После экспресс-курса по псалмам, который преподал ему доктор Мюра, Малоун вдруг вспомнил строки, на удивление точно описывающие минувшую неделю. Псалом сто сорок третий, стих четвертый: «Человек подобен дуновению; дни его — как уклоняющаяся тень». Дай бог, чтобы Хенрик обрел покой…
«А я, как зеленеющая маслина, в доме Божием».
Справа стоял готический монумент; увенчанный молящимися фигурами, он чем-то напоминал древний храм. На крышке гробницы лежали две скульптуры — изображения людей в последний миг жизни. Основание украшал рельеф в итальянском стиле.
Малоун бесшумно, уверенным шагом приблизился к саркофагу. Судя по дате, XV век. Справа от него в мраморной плитке было высечено одинокое оливковое дерево. По словам профессора Мюра, считалось, что здесь похоронен Гийом дю Шастель, слуга Карла VII. Король очень его любил и оказал высокую честь — велел похоронить в Сен-Дени.
Следом шел псалом шестьдесят второй, стих десятый: «А те, которые ищут погибели душе моей, сойдут в преисподнюю земли; сразят их силою меча; достанутся они в добычу лисицам».
Для решения загадки французское правительство предоставило Малоуну полную свободу действий. Даже позволило что-нибудь разрушить, если понадобится: оригиналов в храме почти не было, большую часть скульптур отремонтировали и восстановили уже в XIX–XX веках. У западной стены стояли инструменты — Малоун, прикинув, что может потребоваться для работы, попросил принести их заранее.
Когда ученый расшифровал записи, стало ясно, что клад, скорее всего, спрятан под храмом. Строки псалма подтверждали догадку.
Вооружившись кувалдой, Коттон направился к плите с оливковым деревом.
Вот он, последний стих, последние слова, отправленные Наполеоном сыну. Псалом шестнадцатый, стих второй: «От Твоего лица суд мне да изыдет; да воззрят очи Твои на правоту».

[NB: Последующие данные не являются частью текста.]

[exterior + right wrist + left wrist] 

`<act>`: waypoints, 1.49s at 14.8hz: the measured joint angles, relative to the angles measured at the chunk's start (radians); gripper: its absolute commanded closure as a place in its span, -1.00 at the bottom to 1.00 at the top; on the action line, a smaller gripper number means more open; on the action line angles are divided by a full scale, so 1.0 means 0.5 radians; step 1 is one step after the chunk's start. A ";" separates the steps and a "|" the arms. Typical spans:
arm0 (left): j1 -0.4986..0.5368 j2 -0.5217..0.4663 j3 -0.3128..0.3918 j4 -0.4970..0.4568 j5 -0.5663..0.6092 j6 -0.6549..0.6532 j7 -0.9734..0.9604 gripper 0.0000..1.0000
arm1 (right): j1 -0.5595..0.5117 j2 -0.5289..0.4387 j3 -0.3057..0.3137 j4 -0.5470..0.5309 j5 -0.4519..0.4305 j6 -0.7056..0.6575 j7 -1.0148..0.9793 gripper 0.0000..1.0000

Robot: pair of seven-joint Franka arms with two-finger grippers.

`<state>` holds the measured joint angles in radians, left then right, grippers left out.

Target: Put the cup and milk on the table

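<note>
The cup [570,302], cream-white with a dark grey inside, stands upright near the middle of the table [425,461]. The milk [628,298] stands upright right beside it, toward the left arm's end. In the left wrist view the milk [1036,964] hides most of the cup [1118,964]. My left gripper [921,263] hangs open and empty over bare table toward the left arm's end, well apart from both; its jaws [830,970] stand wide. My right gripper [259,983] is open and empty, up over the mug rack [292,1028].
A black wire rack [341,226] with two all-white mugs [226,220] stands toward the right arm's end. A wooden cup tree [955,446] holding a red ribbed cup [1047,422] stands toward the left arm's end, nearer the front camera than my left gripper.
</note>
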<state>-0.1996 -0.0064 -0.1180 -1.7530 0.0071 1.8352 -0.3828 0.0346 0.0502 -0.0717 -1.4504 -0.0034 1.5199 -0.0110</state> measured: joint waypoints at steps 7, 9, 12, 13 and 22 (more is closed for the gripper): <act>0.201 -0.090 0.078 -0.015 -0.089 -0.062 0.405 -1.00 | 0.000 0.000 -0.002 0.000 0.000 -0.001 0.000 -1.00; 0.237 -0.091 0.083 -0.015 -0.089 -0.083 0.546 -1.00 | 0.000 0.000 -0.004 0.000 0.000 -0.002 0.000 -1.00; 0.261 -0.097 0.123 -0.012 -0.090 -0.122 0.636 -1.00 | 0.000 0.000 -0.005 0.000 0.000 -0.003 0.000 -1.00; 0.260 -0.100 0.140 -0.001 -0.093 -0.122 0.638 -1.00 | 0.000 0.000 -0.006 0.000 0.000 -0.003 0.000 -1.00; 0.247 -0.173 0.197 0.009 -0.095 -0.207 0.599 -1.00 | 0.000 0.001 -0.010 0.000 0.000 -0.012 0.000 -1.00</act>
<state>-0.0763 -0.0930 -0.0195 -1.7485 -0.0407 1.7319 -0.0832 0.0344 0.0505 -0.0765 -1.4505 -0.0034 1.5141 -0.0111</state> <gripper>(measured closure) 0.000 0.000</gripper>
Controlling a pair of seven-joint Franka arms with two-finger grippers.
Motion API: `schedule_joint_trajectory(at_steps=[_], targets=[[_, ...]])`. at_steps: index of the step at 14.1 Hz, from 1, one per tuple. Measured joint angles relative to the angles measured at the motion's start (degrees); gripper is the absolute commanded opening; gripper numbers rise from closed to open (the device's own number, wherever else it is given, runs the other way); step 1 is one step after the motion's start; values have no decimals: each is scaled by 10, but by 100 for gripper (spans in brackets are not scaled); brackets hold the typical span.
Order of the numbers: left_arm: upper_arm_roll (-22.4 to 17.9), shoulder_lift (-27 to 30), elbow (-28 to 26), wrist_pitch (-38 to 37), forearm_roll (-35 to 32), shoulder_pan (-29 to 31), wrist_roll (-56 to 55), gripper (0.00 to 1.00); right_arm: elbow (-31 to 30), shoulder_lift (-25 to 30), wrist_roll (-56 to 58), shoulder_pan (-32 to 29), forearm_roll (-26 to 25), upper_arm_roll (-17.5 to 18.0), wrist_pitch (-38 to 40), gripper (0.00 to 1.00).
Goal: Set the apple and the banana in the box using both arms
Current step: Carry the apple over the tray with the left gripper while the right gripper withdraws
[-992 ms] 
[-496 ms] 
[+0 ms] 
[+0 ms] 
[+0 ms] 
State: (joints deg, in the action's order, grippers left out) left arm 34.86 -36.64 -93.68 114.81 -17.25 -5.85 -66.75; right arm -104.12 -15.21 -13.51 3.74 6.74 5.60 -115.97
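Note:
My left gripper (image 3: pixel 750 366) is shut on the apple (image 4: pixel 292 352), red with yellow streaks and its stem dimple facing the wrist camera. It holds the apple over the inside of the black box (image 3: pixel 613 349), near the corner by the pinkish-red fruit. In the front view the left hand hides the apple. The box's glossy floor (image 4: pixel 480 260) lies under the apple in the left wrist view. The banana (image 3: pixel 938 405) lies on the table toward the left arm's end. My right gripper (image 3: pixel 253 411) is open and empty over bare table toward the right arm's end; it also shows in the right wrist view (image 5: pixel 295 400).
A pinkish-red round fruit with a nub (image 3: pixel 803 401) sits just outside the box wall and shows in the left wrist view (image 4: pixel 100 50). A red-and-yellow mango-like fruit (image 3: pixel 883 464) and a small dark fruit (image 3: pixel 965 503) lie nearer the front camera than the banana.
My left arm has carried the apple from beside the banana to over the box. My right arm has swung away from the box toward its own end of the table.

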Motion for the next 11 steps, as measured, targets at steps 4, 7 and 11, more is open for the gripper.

Он с размаху обрушил кувалду на пол.
Судя по звуку, под плитой находилось полое пространство. Еще три удара, и камень треснул. Еще два — и мрамор провалился в недра храма. В полу чернела прямоугольная дыра.
Снизу повеяло холодом.
Доктор Мюра рассказывал, что в 1806 году Наполеон остановил надругательство над Сен-Дени, вернул базилике статус королевского некрополя и пригласил архитекторов, чтобы те привели разоренный храм в порядок. По его приказу отреставрировали и примыкающее аббатство, а за ремонтом следил специально учрежденный монашеский орден. При таких обстоятельствах несложно использовать помещение для личных целей. Непонятно лишь, почему никто не заметил нишу под полом. Возможно, из-за хаоса, воцарившегося после свержения императора, когда все перевернулось с ног на голову и каждый дрожал за свою шкуру.
Отбросив кувалду, Малоун посветил в дыру фонариком. Вертикально вниз уходил желоб размерами три на четыре фута. На каменном дне валялись остатки деревянной лестницы. Согласно плану базилики, когда-то под ней располагалась крипта. Часть ее в восточной половине до сих пор была открыта для туристов. Возможно, в незапамятные времена крипта тянулась до западного края храма, и Наполеон случайно обнаружил кусок древнего коридора.
Так предположил Мюра.
Малоун обмотал веревку вокруг колонны, проверил, прочно ли держится, и бросил свободный конец в желоб. Следом отправилась кувалда: пригодится. Затем повесил на пояс фонарь и, упираясь ногами в стенки, начал спускаться по веревке под землю в неведомую черноту.